Since when is Mythbusters considered science rather than “fun science-like entertainment”?

You mean like the B-2 and F22 at the National Air Force Museum. :slight_smile:

I could see dimpling used to change the lifting characteristics of a wing but I would be surprised if it did anything but add drag to the body of an aircraft. An 11% change in mileage is too much of an out-of-the-ballpark number to ignore.

I think you’re right about the airplanes, but based on the Mythbuster’s experiment I can’t agree about dimpling not helping on cars.

With cars (I’m guessing) it’s a fashion issue more than anything, although it would likely make buffing and waxing more difficult as well. If people actually cared more about mileage than design, all cars would be as low-drag as the Prius.

Another dimple relevant area is artillery shells. It’s not a field I know anything about, and I’m curious what kind of pros and cons dimpling offers there.

The reason race cars at the high end (LMP, Indy, F1) don’t have dimples is because dimples aren’t needed to keep the airflow attached to the skin of the car. The cars are almost a flat plane, so you don’t have any places where the airflow separates from the body of the car. Except, of course, at the back end of the car, where the wings make a tremendous change to the airflow (you can see it in F1). Since the flow over the skin is already laminar(ish), dimpling would only increase skin drag with no resulting benefit.
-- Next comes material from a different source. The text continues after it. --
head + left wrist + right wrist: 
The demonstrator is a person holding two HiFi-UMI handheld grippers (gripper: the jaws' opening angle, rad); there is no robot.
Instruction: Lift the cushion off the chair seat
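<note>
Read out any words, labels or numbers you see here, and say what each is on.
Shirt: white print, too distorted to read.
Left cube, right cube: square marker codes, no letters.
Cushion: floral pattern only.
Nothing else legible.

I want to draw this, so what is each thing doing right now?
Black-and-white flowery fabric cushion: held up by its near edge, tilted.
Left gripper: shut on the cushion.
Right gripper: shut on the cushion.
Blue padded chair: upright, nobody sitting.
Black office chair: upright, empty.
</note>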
It might help to dimple the bottom of the car to increase suction if there lifting qualities to using it on a wing.

Body in white manufacturing expert here. Unibody cars are not just sheet metal on a frame. There really isn’t such a thing as a frame. The body is the structure. Given that, most of the the outer skin is completely non-structural, so I would allow a layman to say that it’s just sheet metal on a frame (even though it’s vastly more complex than that).

Not having seen the episode, I have no idea on the dimensions of the dimples or where they were on the vehicle, but I’d say that it would be no problem to dimple the sheet metal on the vast majority of the surface area of the vehicle. Things like fenders, decklids, hoods, doors, and roofs are no-brainers. It gets considerably more difficult at the perimeters of these panels, of course. The pillars would be tricky, too.

Here’s a picture:

http://missionzero.org/categories/12-Transportation/saved_entries/3740-VIDEO-Mythbusters-test-golf-ball-like-dimpling-effect-on-fuel-economy-Spoiler-Alert-

Not dimples, but many aircraft have vortex generators to delay flow separation.

Where inside the car?

If they put it where it puts additional weight onto the driving wheels of the car, that may have increased the traction and thus the mileage. Here in Minnesota, during the winter, many people added weight, like sandbags, in the trunk of their rear-wheel-drive cars. This decreases spinning tires and can get you better mileage, despite having extra weight in the vehicle.

They put it in the back seat. And it only looked to be about 10 lbs of clay. Adam didn’t put too much effort into picking up the box.

I’m not sure the box they showed him hefting was the only one they put on the back seat - that didn’t look like 1082 divots. At any rate, yeah the redistribution of weight could have been a factor, but they did not stick it over the drive wheels, and I’m not inclined to think it would explain the results. Note that the majority of late model cars are front wheel drive, and you can’t just dump a cement block in the trunk anymore.

I grew up in Chicago, and we put the bags of sand or an extra body in the trunk to cut down on spinning the tires and skidding on ice. Nothing to do with mileage - just putting some weight on the tires because some cars were just too light in the read end.

An unrelated aside: Those maniacs were about half a mile from my house doing their tests.